Don’t let the big words in the title fool you. “Perceptual Archaeology”? I’m closer to knowing what that might mean after seeing Alex Bulmer’s new show at Crow’s Theatre, a co-production with Fire and Rescue Team that helps you to imagine How To Travel Blind, and perhaps rethink how you live if you were to “decentre visuality”. It’s a question that’s a luxury to contemplate if your eyes work. A blind person must ask such things of necessity.
I can’t deny that the title stopped me short, pausing to ask myself how that works, what does it mean. As a sighted person I’m amazed at how people manage to get around in their home or their city when they can’t see.
Now picture doing that in another country where they don’t even speak your language.
Notice that the verb I used (picture) is visual. I think I’m an average person, which is to say, I rely on what I see and tend to speak via metaphors and images that invoke eyesight.
Coming into this show I was ready to have my eyes opened (whoops there I go again with that visual-orientation). I know that lots of people have more courage than I do. What was so intriguing about this piece was the vulnerability of the presentation, a kind of story-telling that took us along on the journey around the world, the blind performer before us showing us a great deal about how it works without ever leaving the theatre.
The piece (forgive me if I skip the big title) was “several years in the making“, they tell us.
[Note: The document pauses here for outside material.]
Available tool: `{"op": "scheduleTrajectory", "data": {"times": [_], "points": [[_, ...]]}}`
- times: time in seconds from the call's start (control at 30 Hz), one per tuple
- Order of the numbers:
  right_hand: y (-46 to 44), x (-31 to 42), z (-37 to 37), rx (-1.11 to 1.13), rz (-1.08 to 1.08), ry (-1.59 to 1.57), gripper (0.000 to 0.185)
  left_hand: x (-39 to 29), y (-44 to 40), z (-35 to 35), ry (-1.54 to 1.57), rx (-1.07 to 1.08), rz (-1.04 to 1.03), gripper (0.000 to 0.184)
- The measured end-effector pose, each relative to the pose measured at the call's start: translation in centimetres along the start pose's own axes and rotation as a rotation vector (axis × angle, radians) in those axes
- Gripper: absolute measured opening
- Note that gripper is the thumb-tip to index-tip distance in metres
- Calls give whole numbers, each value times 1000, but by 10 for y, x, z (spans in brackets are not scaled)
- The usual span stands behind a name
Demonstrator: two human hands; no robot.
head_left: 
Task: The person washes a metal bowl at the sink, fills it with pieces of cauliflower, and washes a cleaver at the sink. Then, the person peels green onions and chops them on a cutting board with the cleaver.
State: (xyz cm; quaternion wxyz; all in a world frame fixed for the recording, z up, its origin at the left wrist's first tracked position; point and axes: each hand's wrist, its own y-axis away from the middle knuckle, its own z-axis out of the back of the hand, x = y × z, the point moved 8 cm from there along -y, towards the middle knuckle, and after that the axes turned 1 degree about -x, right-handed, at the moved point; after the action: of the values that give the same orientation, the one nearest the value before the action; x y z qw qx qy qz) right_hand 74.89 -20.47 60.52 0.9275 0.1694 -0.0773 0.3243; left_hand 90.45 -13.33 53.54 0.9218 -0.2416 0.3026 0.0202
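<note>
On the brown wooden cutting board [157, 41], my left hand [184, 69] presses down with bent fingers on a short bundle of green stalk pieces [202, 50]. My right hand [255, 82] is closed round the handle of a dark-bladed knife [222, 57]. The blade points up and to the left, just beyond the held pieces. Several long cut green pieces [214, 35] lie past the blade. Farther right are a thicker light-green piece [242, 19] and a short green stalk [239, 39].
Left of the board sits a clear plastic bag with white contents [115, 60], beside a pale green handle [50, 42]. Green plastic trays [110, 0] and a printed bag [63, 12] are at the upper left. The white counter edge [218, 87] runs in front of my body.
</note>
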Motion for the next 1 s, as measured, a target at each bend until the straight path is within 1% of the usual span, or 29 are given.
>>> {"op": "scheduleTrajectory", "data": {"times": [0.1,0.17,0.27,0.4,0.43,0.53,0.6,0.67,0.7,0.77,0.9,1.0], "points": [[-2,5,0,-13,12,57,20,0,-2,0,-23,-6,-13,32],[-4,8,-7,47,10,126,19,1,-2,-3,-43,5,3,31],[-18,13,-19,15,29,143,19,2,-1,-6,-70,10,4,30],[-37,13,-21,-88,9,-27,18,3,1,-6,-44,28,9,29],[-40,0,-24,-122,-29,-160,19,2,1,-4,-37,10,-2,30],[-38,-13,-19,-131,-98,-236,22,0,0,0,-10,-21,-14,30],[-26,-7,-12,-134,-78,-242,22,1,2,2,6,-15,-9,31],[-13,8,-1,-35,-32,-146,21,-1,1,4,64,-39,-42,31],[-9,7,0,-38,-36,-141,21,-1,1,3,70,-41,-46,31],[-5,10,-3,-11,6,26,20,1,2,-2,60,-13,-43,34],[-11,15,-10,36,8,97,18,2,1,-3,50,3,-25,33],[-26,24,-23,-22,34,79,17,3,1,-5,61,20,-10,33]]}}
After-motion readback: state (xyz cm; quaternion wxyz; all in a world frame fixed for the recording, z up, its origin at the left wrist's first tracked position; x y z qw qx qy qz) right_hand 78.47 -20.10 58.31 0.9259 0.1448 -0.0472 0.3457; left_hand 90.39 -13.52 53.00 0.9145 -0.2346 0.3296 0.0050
That’s no surprise when we read about the author’s history from the program:
In 2014, the Winston Churchill Trust funded Alex Bulmer to pursue a Blind travel writing project inspired by the nineteenth century British Blind travel writer James Holman. She was later commissioned to turn her travel writing into five essays for BBC radio. These essays are the foundation of this play and led to the creation of a new Canadian theatre collective with Leah Cherniak and Laura Philipps called Fire and Rescue Team.
It’s very romantic the way Alex speaks of James Holman, a real adventurer from another century. But I fear it all sounds too dry, the way I’m speaking of this.
The cool stories Alex tells of James Holman (which I won’t tell as I believe in a spoiler free writeup) remind me that disability and ability are at least partly performative. Just as he was acting out a brave bold persona, so too Alex in her presentation. I am raising the issue of disability very carefully for fear of sending the wrong message.
Alex has reminded me of how much I miss travel. I was in NYC in January 2020 and since then haven’t been out of Ontario. We are socialized by encounters with others, whether we speak their language or not. This little travelogue is a genuine tour de force, sometimes warm and fuzzy, sometimes a nudge to remind us how fortunate we are.
The relatively bare stage is apt for a show inviting us to identify and perhaps wonder: “what might it be like?” We don’t need an actual bed or airplane to be taken on a trip with Alex and Enzo and James. Leah Cherniak directs this minimalist show. There’s not much there and that’s a good thing. I closed my eyes a few times, listening rather than staring, swept up in sensory images.
It was a trip.
PERCEPTUAL ARCHAEOLOGY (or How To Travel Blind) continues at Crow’s Studio Theatre until June 25th.